EXERCISE OBJECTIVE: Using the data below, return the stretch from the line that contains "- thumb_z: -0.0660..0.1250" through the line that contains "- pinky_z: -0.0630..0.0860", both included, exactly as it stands and nothing beyond it.

Records from a data collection
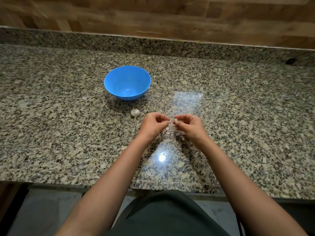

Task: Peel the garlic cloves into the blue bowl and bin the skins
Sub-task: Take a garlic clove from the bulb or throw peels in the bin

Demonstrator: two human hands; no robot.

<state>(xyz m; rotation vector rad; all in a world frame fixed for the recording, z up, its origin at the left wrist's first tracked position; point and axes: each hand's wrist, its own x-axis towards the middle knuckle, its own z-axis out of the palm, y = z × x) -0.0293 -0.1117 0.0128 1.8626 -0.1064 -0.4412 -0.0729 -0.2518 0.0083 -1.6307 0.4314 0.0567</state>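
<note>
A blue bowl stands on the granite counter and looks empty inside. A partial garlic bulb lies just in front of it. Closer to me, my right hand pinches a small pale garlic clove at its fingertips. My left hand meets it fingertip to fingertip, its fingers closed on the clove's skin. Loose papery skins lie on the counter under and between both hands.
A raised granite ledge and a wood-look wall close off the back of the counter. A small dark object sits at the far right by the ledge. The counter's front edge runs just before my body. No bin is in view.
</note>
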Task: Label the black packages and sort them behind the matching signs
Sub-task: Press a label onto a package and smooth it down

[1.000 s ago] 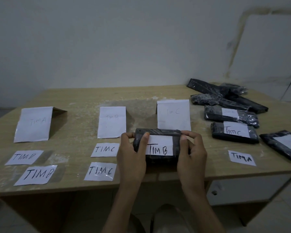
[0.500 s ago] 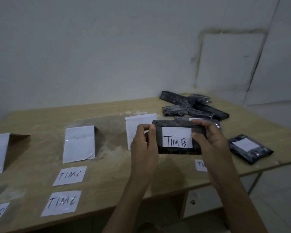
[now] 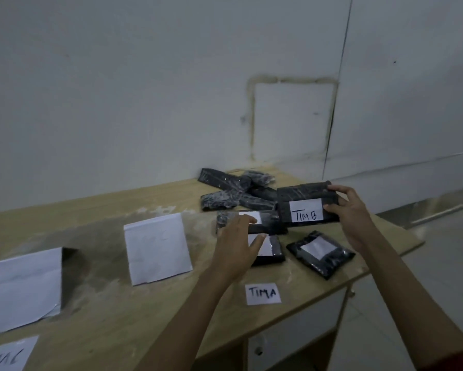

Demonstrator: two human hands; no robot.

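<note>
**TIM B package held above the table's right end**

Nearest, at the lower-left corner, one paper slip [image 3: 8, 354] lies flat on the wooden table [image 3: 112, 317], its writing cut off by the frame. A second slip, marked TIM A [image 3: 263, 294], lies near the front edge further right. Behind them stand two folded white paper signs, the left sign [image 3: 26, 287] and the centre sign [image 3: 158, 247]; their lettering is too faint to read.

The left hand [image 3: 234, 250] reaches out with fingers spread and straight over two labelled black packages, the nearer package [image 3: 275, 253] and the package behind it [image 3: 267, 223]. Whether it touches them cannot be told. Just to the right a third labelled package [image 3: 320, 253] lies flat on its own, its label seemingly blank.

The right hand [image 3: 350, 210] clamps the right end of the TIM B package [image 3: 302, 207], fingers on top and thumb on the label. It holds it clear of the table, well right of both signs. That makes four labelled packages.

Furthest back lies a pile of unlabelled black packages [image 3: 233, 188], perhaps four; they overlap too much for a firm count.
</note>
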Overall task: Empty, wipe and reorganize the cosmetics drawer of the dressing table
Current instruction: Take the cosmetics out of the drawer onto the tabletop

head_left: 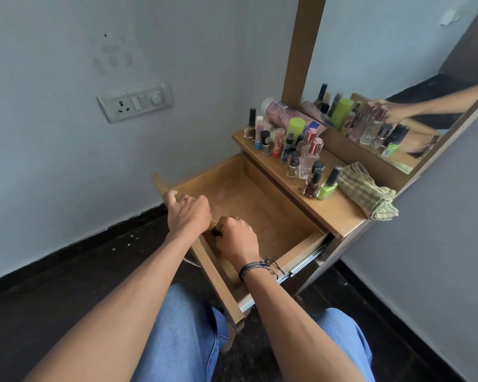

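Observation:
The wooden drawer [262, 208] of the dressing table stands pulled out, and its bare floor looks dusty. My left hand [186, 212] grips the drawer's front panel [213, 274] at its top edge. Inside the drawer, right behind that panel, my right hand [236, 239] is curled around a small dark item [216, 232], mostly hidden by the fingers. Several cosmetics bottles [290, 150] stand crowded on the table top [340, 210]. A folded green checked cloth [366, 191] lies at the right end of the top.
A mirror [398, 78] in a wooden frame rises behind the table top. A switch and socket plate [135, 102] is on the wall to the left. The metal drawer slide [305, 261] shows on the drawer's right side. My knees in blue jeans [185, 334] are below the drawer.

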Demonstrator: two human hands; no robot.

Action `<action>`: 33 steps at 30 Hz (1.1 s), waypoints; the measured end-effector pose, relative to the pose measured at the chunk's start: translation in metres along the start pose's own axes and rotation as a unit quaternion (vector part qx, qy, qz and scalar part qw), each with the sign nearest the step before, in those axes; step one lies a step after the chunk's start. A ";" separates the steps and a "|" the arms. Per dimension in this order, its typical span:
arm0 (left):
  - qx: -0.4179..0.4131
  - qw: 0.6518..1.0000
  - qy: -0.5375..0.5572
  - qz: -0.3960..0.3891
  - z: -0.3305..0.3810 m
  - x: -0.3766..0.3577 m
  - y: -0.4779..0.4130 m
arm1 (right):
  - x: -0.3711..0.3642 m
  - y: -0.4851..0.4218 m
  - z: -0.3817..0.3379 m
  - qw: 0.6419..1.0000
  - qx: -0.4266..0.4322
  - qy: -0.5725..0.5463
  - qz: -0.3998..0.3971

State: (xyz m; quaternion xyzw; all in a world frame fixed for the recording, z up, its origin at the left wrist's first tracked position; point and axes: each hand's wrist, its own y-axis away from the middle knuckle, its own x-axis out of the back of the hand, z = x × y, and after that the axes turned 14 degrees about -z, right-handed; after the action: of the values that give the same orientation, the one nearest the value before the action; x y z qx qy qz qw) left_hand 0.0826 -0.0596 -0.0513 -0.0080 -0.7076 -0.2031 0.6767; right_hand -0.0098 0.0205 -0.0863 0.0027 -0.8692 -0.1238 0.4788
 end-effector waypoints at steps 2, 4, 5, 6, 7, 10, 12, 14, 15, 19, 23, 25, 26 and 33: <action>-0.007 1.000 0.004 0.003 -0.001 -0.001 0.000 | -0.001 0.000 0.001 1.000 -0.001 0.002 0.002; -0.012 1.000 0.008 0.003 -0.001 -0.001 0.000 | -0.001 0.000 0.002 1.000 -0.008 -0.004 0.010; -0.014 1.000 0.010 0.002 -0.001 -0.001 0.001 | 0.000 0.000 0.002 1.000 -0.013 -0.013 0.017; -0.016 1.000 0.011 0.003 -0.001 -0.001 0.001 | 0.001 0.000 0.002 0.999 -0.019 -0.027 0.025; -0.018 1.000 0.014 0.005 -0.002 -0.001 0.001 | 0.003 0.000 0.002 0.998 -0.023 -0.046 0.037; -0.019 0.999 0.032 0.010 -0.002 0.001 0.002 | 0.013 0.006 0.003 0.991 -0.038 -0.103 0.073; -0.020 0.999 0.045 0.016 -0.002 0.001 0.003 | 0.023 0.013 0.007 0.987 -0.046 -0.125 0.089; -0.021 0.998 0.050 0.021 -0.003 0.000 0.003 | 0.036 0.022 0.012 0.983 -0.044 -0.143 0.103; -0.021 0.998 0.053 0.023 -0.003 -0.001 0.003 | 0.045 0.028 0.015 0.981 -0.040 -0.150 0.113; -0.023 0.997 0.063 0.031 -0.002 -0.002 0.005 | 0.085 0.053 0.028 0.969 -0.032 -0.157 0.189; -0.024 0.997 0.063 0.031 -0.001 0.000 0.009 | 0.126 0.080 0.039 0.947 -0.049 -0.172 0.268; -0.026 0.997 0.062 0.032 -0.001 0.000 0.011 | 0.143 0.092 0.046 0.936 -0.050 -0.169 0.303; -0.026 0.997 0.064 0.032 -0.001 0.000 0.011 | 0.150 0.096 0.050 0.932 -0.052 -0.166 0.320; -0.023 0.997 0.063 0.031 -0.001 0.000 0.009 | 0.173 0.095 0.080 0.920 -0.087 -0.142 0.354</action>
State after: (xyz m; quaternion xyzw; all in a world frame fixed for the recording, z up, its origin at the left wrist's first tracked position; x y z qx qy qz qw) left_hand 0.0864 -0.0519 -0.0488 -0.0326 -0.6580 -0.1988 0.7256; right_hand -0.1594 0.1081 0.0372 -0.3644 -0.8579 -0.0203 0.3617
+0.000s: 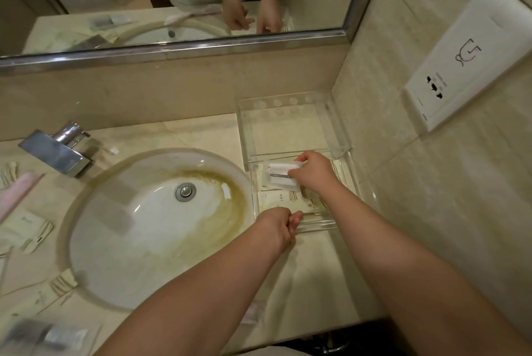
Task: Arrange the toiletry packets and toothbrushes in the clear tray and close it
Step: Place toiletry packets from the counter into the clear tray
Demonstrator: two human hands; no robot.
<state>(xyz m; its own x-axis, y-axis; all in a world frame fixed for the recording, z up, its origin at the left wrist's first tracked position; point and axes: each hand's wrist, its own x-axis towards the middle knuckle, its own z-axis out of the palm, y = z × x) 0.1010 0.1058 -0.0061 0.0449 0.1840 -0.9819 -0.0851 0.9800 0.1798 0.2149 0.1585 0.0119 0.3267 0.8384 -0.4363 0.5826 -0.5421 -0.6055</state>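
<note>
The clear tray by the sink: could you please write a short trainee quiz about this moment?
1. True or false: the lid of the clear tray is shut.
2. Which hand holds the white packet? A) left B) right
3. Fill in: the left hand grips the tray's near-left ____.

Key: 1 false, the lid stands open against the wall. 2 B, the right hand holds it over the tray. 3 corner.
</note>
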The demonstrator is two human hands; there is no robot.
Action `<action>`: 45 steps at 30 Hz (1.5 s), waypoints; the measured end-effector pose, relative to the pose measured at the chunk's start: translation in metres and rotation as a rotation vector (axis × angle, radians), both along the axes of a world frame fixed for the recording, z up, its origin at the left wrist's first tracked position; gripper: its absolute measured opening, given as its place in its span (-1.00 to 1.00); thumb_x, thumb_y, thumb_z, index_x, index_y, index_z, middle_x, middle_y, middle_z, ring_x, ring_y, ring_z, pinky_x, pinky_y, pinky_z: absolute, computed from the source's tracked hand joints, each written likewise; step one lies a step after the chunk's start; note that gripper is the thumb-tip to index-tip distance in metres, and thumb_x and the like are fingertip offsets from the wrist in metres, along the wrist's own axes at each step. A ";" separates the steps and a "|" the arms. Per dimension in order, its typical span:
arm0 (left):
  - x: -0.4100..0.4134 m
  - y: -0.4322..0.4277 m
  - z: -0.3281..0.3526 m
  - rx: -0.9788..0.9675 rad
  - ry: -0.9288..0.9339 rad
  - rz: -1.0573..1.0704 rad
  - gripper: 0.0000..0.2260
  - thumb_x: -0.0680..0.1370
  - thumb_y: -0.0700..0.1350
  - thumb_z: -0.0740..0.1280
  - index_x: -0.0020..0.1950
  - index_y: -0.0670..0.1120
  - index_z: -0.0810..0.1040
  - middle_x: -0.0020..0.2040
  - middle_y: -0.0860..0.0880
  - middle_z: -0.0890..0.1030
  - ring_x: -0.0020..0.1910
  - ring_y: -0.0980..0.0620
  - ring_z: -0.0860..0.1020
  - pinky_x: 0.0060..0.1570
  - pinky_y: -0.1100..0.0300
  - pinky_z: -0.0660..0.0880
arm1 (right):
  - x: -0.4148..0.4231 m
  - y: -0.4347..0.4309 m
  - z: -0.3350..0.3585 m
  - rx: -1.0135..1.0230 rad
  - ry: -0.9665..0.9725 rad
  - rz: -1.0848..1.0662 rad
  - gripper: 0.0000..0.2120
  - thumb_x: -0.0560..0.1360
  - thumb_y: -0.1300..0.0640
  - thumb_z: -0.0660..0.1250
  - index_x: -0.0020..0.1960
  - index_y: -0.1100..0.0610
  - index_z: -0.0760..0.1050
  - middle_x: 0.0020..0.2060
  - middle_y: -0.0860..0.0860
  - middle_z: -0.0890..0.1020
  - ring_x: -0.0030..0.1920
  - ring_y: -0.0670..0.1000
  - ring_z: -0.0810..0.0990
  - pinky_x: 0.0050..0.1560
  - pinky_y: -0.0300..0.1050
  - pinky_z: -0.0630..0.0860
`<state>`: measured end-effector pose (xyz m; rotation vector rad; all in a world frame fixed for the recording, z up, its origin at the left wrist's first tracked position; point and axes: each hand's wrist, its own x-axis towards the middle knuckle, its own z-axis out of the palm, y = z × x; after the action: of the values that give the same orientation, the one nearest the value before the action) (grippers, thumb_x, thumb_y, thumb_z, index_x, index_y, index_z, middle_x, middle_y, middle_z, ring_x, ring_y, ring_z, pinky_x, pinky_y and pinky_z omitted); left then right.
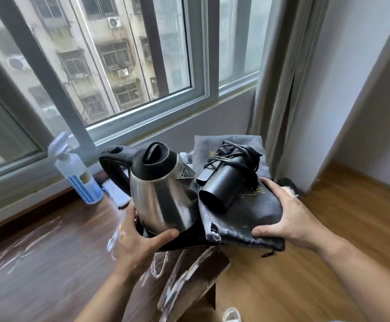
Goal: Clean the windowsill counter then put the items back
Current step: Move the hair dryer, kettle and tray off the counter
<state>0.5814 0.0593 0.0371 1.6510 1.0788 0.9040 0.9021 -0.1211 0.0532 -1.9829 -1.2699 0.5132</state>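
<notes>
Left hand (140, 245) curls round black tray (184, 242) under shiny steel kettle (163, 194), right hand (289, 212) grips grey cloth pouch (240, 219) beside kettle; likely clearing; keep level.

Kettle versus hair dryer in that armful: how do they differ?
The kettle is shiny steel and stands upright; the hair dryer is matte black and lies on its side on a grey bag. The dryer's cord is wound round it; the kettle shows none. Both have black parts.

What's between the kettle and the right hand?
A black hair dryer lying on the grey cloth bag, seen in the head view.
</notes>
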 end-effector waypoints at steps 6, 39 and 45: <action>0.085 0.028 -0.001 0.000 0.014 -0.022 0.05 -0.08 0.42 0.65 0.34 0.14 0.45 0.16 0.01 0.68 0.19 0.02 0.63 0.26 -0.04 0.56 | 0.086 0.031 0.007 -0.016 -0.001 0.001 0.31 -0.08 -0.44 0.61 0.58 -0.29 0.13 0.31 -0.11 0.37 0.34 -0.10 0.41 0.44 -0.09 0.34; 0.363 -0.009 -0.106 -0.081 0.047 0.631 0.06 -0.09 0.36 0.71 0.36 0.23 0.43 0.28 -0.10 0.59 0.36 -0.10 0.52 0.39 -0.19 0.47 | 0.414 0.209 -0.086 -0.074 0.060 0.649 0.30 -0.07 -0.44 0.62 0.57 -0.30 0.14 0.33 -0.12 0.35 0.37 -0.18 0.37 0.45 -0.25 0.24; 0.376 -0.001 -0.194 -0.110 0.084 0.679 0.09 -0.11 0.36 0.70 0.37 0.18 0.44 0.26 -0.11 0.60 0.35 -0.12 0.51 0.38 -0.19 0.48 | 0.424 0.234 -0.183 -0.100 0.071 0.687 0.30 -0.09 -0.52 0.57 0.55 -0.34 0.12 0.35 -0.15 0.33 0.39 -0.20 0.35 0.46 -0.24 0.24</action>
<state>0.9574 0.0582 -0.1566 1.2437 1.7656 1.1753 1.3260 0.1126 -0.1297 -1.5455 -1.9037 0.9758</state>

TASK OUTPUT:
  - thumb_z: -0.0660..0.1250
  - index_x: -0.0020..0.1960
  - index_y: -0.1100..0.0610
  - index_z: -0.0760..0.1050
  - middle_x: 0.0020..0.2060
  - middle_y: -0.0860..0.0860
  - middle_z: -0.0890..0.1020
  - ring_x: -0.0030..0.1920
  - ring_y: -0.0670..0.1000
  - ring_z: -0.0810..0.0990
  - pinky_x: 0.0050..0.1560
  - pinky_y: -0.0300..0.1050
  - pinky_z: -0.0630..0.0860

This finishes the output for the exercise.